The assay was run in a 96-deep well format and solutions were prepared containing microsomes in phosphate buffer. The microsomes employed were from humans, rats, and mice. The reaction was initiated by addition of NADPH after preincubation at 37 °C with test compounds. The reaction was stopped by the addition of acetonitrile (ACN) at six time points (0, 5, 10, 15, 25, and 45 min), the samples were centrifuged, and the supernatant was diluted to determine the loss of compound by LC–MS/MS. Two incubations per compound per species.
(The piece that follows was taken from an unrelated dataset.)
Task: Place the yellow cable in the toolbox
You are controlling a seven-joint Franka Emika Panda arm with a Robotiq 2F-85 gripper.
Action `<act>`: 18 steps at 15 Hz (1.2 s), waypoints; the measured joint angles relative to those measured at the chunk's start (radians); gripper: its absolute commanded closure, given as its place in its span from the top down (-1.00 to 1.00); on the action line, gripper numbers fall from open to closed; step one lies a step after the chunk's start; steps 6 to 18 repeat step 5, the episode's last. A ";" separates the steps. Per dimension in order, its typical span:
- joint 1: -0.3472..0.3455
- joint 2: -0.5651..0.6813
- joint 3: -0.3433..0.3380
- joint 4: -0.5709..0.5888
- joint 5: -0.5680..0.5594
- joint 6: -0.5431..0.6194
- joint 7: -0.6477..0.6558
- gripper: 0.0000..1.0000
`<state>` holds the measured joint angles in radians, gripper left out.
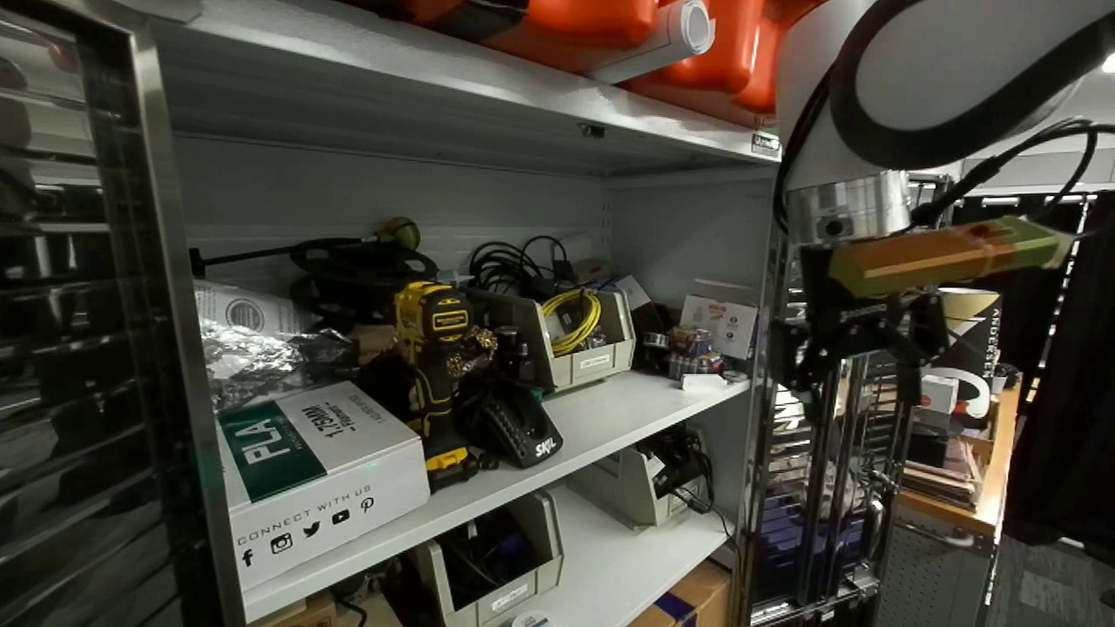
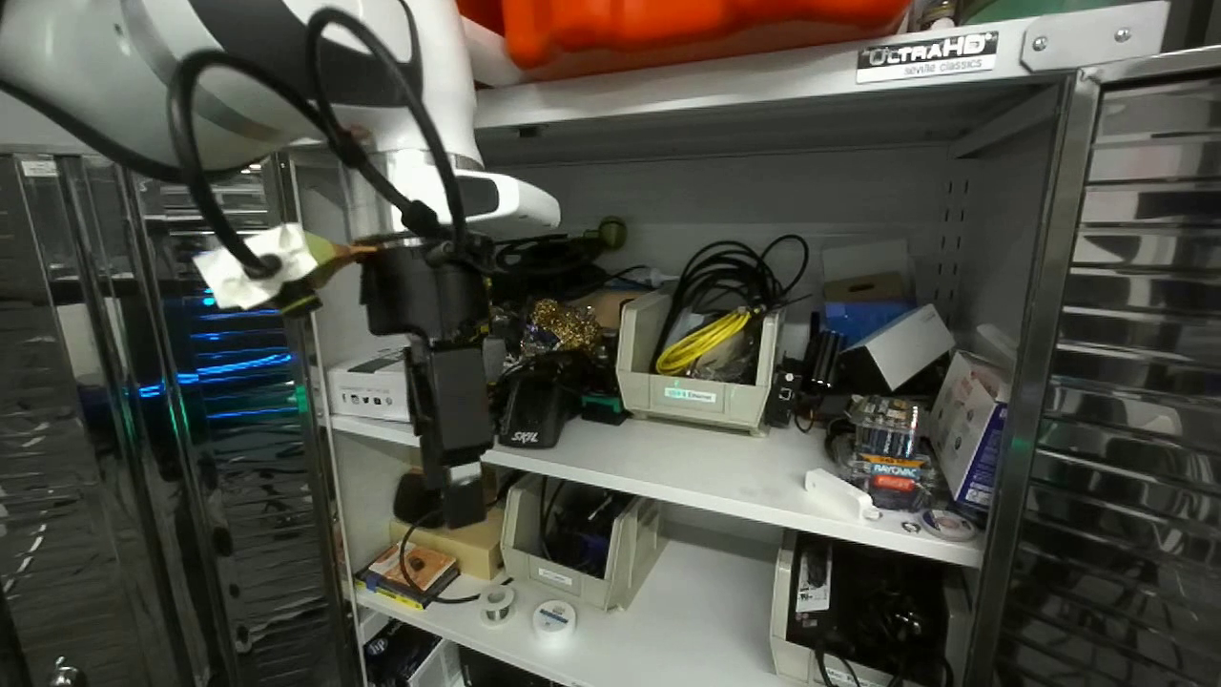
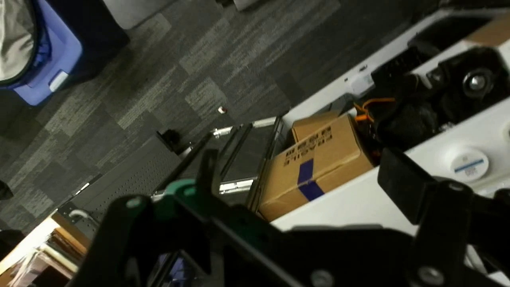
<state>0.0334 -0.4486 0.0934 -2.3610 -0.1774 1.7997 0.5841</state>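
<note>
Hand (image 2: 456, 499) hangs left in an exterior view, before the edge of the counter (image 2: 658, 456), jaws spread wide, gripping nothing. Your yellow cable (image 2: 706, 342) lies at two o'clock from it, inside the pale grey bin (image 2: 696, 408). From the bin, you have bare counter at five o'clock, a carton (image 2: 965, 429) at three.
</note>
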 measured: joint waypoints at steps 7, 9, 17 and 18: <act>-0.004 -0.071 -0.037 0.012 0.009 -0.173 -0.191 1.00; -0.004 -0.071 -0.037 0.012 0.009 -0.173 -0.191 1.00; -0.004 -0.071 -0.037 0.012 0.009 -0.173 -0.191 1.00; -0.004 -0.071 -0.037 0.012 0.009 -0.173 -0.191 1.00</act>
For further details regarding working concentrations, volumes, and final concentrations at incubation, refer to the supplementary section (Table S6).
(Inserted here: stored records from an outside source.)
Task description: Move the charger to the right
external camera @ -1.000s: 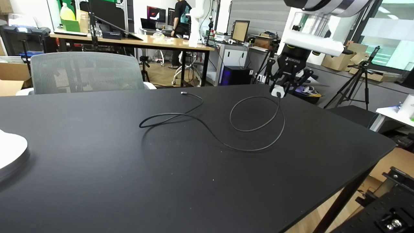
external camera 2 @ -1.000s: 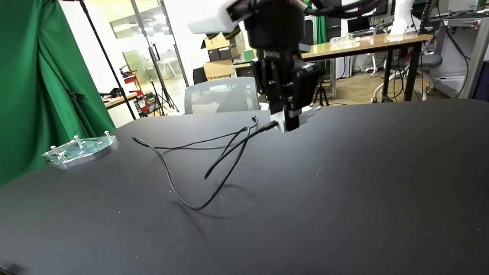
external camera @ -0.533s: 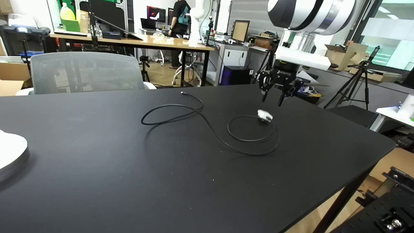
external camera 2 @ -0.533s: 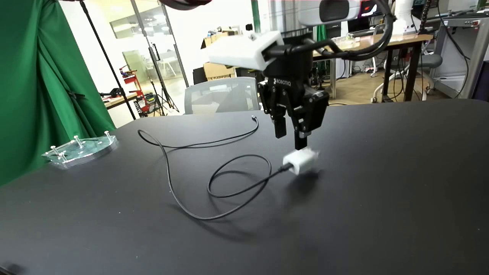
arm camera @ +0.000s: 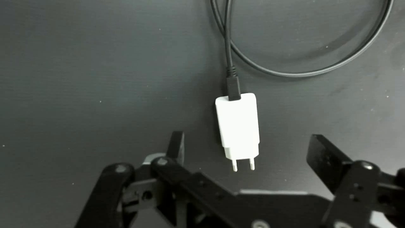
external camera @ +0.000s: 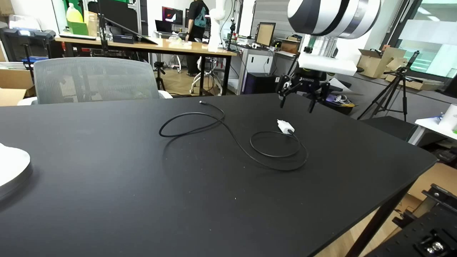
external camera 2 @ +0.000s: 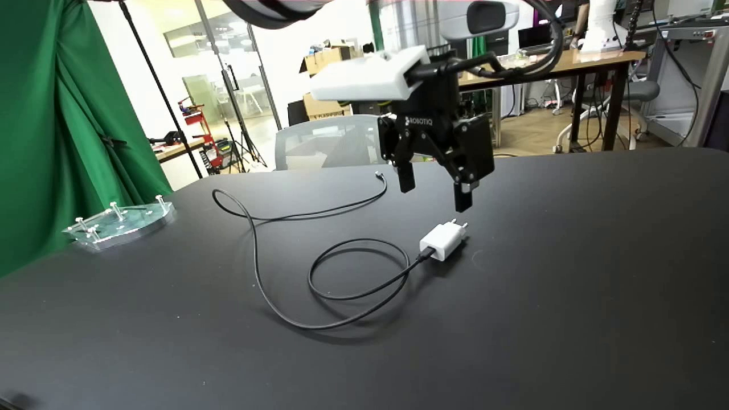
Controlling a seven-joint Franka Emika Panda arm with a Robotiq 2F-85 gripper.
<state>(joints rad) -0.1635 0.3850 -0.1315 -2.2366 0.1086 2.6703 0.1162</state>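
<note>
Black tabletop [external camera 2: 541,330] fills the lower frame in both exterior views; beyond it stands a mesh chair [external camera: 96,80], upper left in an exterior view. Charger's white plug block [external camera 2: 443,240] lies on the tabletop right of centre, its black cable [external camera 2: 312,327] in loose loops trailing toward frame left. Gripper [external camera 2: 435,196] is above the block, apart from it, fingers [arm camera: 326,155] spread wide, holding nothing.

Risks (judgement): wrist view puts the block in line with the finger gap, so dipping instead of lifting clear could let a fingertip knock it. Springy cable may twist or tug the unheld block. If this spot falls short of "right", a regrasp is needed; target not marked, cannot tell.

Change: 1.0 s back, block gripped, off the tabletop; 0.5 s back, blurred below parted fingers. Now sharp, apparently settled, fingers wider apart.
</note>
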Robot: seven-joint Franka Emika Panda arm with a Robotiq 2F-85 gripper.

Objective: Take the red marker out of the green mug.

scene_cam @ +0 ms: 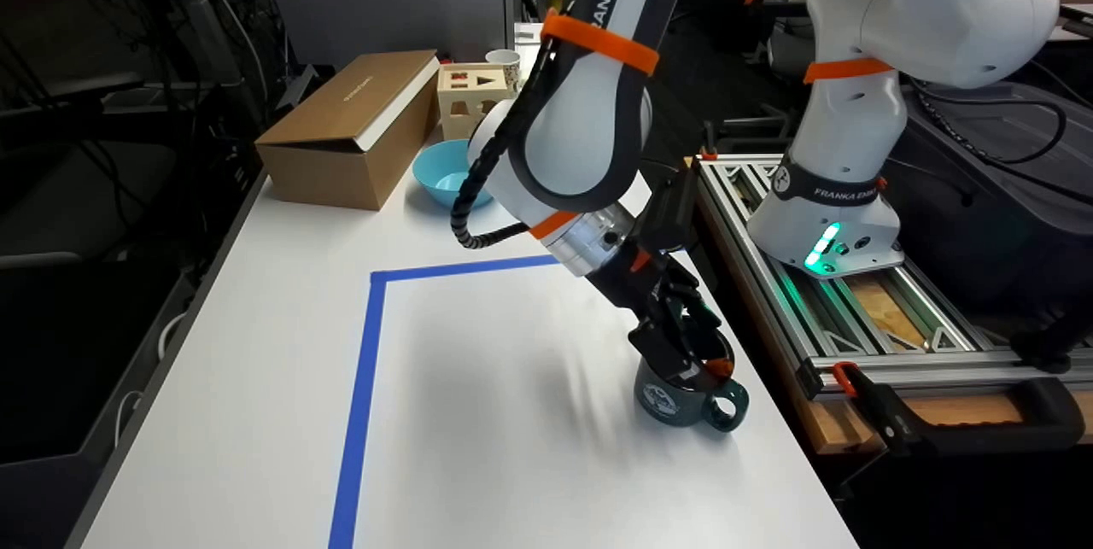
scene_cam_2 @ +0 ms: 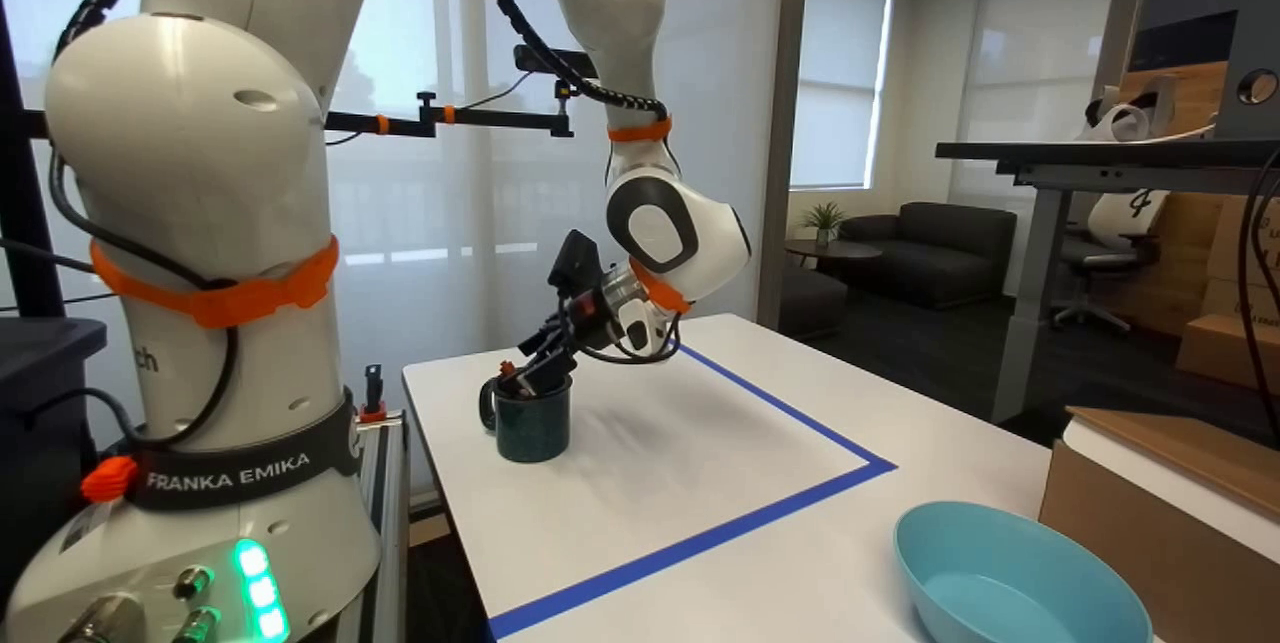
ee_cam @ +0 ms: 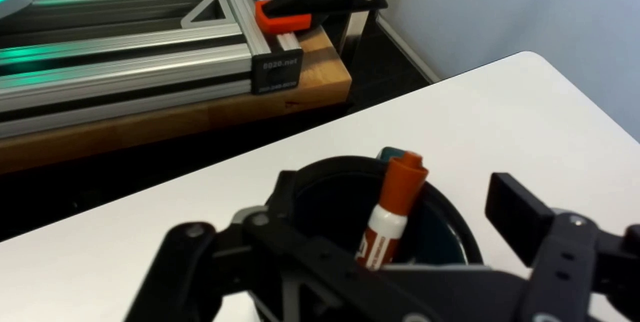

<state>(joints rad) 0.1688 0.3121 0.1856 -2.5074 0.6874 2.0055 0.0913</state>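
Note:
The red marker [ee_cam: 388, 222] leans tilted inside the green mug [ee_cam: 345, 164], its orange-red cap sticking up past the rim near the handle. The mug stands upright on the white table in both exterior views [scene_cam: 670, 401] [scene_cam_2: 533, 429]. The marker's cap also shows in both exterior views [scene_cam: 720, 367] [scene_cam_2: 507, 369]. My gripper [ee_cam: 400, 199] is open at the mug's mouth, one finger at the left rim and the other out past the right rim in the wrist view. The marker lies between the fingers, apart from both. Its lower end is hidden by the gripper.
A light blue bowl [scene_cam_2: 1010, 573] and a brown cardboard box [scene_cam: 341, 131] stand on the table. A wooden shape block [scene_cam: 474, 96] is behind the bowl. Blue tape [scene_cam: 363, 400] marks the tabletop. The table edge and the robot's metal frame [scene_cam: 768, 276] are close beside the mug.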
Plasma-Protein Binding Assay

The assay was run in a deep well plate containing RED inserts with semipermeable dialysis membranes. The reaction was started by adding the compounds to a blank plasma in a 5 μM concentration. Opposite to the blank plasma was a compartment containing isotonic sodium–phosphate buffer (pH 7.2) separated from the plasma by the membrane. The plate was equilibrated in a water bath at 37 °C for 4 h. Samples from both the plasma and the buffer side were matrix compensated before protein precipitation. The samples were centrifuged, and the supernatants were diluted and analyzed by LC–MS/MS to determine the % unbound compound. Two incubations per compound per species.

Plasma Stability Assay

The reaction was started by the addition of the compound to blank plasma in LC vials after preincubation at 37 °C. The initial compound concentration was 1 μM. The reaction was stopped by the addition of ACN at seven time points (0, 0.5, 1, 2, 4, 6, and 23 h). Time point 0 h was about 15–20 s after spiking the plasma with the compound. The samples were centrifuged and the supernatant diluted and analyzed by LC–MS/MS to determine the % of compound remaining relative to the initial concentration of compound.